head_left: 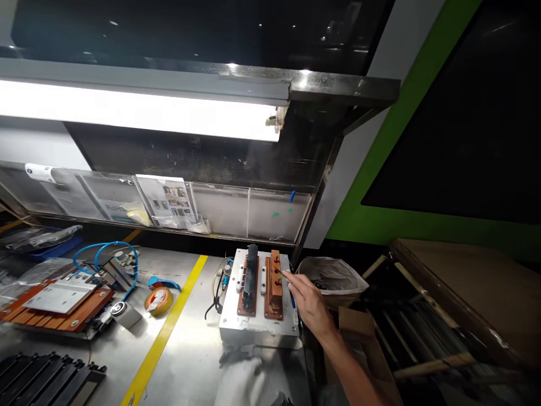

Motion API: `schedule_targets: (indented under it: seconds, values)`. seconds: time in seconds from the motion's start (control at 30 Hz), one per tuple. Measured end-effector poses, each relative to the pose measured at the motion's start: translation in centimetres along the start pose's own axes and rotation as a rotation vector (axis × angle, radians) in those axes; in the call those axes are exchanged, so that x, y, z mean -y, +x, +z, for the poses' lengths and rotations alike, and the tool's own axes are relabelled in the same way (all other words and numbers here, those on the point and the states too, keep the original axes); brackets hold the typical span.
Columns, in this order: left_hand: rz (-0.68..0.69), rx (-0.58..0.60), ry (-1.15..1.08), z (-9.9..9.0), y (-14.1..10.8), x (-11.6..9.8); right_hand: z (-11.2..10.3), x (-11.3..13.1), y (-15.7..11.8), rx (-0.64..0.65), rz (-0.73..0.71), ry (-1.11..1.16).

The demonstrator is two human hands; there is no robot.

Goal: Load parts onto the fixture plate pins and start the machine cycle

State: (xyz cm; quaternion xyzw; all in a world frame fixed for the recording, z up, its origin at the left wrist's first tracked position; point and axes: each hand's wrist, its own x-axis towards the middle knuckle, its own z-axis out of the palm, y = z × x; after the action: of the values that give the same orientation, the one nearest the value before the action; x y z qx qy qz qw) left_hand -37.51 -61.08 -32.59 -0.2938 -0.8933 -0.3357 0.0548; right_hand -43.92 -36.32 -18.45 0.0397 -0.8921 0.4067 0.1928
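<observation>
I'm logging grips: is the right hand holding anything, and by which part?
Can't tell: the right hand has its fingers at the brown block; anything pinched there is too small to make out.

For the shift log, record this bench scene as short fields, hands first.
Right hand: fingertips at the brown block; grip unclear
Left hand: apparently the pale blur at the bottom edge; grip unclear
Fixture: carries the brown block and a black part
Tape roll: left of the yellow stripe in the picture
Tube lamp: lit
</observation>
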Motion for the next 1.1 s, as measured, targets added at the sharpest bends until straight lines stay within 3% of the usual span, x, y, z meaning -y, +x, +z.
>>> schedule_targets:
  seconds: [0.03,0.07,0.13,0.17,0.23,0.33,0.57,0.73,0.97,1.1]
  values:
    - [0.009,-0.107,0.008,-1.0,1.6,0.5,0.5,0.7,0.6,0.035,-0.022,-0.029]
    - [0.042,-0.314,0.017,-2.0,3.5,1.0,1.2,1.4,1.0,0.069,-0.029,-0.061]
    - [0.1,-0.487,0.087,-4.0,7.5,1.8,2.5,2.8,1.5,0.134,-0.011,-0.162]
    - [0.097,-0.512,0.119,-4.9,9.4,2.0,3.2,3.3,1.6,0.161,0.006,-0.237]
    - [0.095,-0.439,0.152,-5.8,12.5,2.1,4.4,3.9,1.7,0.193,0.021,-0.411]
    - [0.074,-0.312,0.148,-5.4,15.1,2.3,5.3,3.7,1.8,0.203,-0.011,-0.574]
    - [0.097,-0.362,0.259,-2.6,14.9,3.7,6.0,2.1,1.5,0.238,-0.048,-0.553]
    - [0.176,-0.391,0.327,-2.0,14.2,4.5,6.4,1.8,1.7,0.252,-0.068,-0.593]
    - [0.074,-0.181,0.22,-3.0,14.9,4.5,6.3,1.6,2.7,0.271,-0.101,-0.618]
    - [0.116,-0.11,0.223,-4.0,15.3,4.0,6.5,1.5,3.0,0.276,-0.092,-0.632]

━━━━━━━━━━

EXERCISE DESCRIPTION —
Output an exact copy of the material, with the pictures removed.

TASK ANSWER —
head_left: 

Motion API: `schedule_targets: (indented under it: seconds, values)`. seconds: time in seconds from the motion's start (control at 30 Hz), one per tuple. Measured end-effector poses, each relative to the pose measured at the motion's start: translation in centimetres along the start pose's own axes and rotation as a rotation vector (axis × angle, radians) in those axes; in the call those axes are exchanged, so that x, y, z mean -y, +x, +z, for the poses' lengths and rotations alike, and the tool's own axes are relabelled in the same way (all other words and numbers here, those on the point and the states too, keep the original axes); brackets hold the typical span.
Columns, in this order: left_hand: rz (-0.68..0.69), rx (-0.58..0.60), ry (-1.15..1.08), z (-9.9..9.0), y (-14.1..10.8), x (-11.6..9.8); right_hand: z (-11.2..10.3), x (-11.3..13.1), y (-15.7..11.8), rx (-0.64..0.65), rz (-0.73..0.71), ry (-1.11..1.16).

The demonstrator is two human hands; there is no robot.

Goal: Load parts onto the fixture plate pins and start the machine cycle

State: (xyz cm; quaternion xyzw; all in a world frame fixed for the recording, z up, its origin at the left wrist's first tracked position; point and axes: each hand's wrist, its own x-axis towards the middle knuckle, its own z-axis out of the palm, y = z × x; after the action: of the values that give the same orientation, the one nearest the value before the action; x y z qx qy qz qw) left_hand -37.51 -61.08 -32.59 -0.2938 -0.8933 -0.3357 0.0548; right_hand -43.92 -36.32 -18.45 0.0397 -0.8921 0.4067 0.1928
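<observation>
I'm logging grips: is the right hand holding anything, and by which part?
Can't tell: the right hand has its fingers at the brown block; anything pinched there is too small to make out.

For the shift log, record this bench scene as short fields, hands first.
Right hand: fingertips at the brown block; grip unclear
Left hand: apparently the pale blur at the bottom edge; grip unclear
Fixture: carries the brown block and a black part
Tape roll: left of the yellow stripe in the picture
Tube lamp: lit
</observation>
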Motion for the next 1.1 s, as measured, targets added at the sharpest bends until straight lines stay within 3% of the usual span, x, y, z meaning -y, +x, +z.
>>> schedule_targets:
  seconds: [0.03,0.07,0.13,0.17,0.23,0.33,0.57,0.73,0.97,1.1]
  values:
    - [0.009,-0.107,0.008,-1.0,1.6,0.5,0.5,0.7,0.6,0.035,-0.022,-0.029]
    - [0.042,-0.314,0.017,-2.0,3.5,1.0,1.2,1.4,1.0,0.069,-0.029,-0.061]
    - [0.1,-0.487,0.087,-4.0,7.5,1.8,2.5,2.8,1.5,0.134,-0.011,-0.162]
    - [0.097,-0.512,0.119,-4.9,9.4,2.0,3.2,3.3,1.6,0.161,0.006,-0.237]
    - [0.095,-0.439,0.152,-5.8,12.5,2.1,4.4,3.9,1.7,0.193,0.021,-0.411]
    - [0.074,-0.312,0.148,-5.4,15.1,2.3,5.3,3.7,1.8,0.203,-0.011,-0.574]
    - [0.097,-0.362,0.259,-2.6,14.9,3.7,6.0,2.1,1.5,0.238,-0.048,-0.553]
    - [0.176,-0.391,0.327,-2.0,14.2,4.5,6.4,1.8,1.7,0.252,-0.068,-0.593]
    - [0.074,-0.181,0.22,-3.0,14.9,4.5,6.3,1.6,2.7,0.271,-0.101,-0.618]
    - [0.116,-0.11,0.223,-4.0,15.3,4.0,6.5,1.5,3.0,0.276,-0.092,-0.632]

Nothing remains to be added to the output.